(EXERCISE REQUIREMENTS) Below are records. Find each line in them that holds the word "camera" and copy it.

━━━━━ EXTRACTED INFORMATION

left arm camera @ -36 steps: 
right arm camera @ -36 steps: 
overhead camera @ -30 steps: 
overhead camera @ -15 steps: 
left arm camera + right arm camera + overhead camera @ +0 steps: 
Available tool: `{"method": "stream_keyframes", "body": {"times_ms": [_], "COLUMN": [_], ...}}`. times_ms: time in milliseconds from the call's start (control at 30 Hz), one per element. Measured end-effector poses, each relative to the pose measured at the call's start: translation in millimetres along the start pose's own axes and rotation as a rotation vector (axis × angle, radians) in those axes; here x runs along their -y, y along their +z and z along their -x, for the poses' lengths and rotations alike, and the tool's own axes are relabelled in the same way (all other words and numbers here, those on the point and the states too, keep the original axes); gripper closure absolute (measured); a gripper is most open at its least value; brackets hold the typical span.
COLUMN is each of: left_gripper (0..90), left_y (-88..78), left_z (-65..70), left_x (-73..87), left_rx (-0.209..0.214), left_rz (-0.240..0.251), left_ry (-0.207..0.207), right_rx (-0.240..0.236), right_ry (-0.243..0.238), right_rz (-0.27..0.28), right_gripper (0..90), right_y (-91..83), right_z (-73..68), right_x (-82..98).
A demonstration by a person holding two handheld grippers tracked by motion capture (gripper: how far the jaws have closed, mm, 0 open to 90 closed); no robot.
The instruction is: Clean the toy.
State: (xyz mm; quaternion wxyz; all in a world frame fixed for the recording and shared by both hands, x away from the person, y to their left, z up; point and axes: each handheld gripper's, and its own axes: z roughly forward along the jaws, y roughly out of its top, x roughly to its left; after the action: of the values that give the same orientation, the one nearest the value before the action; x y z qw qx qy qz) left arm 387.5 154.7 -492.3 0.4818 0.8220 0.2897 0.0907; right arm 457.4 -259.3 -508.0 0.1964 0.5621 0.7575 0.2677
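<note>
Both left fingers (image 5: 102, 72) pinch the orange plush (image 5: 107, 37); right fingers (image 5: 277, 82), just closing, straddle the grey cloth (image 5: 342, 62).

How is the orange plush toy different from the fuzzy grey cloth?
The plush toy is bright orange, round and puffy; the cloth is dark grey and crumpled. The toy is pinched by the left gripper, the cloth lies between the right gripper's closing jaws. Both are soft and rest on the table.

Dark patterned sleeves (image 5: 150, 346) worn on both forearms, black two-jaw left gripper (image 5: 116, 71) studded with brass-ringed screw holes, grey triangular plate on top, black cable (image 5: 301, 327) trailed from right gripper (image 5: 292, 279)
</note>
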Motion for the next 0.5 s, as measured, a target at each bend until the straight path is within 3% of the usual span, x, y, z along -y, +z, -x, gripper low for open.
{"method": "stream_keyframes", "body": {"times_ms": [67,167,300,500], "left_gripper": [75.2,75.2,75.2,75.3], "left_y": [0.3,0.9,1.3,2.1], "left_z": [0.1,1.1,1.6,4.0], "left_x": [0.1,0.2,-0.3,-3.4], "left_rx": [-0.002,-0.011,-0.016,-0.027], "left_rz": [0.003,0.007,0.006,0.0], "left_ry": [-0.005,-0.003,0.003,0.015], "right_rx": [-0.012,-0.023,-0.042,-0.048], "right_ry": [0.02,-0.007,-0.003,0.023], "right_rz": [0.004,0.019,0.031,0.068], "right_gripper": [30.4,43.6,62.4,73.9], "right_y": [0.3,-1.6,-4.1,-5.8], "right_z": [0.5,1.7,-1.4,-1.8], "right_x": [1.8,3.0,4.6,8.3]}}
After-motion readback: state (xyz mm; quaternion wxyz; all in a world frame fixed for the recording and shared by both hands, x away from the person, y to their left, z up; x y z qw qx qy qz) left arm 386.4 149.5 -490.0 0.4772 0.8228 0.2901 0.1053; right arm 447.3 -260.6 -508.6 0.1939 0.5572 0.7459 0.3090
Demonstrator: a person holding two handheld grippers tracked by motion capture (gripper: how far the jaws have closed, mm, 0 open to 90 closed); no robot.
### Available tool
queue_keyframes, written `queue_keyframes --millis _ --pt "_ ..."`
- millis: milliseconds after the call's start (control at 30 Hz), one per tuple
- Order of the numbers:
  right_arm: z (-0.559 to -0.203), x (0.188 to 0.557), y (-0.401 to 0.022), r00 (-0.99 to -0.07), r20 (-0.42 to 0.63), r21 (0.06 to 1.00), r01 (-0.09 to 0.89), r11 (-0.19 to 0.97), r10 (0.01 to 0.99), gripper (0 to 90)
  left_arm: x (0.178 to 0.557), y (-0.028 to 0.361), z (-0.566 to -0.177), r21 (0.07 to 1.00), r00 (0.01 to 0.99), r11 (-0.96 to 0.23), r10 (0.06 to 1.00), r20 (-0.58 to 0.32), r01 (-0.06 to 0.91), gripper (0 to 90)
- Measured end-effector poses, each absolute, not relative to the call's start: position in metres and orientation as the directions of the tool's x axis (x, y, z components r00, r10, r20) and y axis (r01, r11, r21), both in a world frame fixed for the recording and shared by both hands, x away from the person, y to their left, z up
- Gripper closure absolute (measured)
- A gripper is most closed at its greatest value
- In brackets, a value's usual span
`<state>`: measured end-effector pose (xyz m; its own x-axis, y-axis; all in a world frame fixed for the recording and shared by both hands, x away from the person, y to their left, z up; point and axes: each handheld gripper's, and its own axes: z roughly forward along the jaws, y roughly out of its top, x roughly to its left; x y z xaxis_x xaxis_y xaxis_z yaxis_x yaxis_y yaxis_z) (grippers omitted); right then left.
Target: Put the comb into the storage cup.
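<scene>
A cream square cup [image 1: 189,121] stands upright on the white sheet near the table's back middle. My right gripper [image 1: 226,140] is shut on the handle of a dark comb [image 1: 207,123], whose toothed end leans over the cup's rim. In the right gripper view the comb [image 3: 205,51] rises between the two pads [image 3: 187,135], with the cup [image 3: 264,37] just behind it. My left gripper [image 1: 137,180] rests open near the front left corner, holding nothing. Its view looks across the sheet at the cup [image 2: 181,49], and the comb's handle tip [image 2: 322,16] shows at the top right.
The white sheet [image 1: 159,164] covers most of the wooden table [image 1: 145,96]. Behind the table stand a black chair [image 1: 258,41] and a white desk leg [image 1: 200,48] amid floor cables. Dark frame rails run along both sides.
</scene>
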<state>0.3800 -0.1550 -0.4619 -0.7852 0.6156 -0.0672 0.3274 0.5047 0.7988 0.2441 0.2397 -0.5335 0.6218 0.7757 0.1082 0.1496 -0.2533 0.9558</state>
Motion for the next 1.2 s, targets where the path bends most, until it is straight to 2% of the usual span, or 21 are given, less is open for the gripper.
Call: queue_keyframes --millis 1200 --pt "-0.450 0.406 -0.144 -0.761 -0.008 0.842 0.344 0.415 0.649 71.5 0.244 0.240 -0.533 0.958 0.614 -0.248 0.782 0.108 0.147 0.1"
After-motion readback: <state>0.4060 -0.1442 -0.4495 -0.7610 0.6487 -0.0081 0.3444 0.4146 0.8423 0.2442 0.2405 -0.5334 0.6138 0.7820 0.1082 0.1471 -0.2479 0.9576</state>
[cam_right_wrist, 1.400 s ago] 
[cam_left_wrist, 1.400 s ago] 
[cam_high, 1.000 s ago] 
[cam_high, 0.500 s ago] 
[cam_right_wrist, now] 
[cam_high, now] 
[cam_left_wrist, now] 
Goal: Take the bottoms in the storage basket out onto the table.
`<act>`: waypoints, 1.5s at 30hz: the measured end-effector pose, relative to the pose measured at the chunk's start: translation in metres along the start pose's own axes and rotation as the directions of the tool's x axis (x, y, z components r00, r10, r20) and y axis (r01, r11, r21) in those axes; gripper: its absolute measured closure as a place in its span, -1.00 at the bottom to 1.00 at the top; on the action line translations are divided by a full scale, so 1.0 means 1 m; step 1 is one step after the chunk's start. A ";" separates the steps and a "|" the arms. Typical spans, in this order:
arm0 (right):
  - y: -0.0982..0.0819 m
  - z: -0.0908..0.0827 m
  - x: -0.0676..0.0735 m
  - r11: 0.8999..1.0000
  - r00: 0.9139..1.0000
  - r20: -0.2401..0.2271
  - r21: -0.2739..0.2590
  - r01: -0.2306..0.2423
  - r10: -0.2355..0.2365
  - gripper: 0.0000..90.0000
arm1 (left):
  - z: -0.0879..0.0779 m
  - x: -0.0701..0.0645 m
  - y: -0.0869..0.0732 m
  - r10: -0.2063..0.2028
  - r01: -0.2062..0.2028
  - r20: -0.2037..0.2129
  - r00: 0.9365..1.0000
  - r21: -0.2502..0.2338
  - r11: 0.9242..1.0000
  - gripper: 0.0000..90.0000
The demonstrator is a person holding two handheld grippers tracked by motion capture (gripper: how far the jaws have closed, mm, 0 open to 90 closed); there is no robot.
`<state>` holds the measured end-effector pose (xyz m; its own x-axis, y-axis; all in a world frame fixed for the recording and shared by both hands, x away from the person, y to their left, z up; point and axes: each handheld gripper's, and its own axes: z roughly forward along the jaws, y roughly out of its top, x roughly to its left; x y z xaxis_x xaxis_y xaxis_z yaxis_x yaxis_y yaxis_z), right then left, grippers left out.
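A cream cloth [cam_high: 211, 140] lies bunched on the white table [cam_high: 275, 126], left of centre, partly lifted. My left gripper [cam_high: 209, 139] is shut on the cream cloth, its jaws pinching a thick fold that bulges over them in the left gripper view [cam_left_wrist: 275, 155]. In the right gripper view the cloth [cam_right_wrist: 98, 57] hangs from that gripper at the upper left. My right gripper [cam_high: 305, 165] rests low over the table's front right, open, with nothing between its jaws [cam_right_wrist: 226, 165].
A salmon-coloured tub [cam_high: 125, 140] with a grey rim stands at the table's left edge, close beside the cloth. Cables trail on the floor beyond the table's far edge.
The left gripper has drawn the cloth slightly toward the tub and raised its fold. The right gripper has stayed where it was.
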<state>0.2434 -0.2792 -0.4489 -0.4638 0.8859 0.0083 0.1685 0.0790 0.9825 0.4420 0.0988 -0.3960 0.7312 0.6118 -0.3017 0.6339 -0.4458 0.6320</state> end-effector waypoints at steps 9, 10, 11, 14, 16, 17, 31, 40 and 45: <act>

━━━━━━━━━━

(WRITTEN ANSWER)
left arm camera @ -36 steps: 
right arm camera @ -36 steps: 
overhead camera @ -30 steps: 
overhead camera @ -15 steps: 
left arm camera + right arm camera + overhead camera @ +0 steps: 

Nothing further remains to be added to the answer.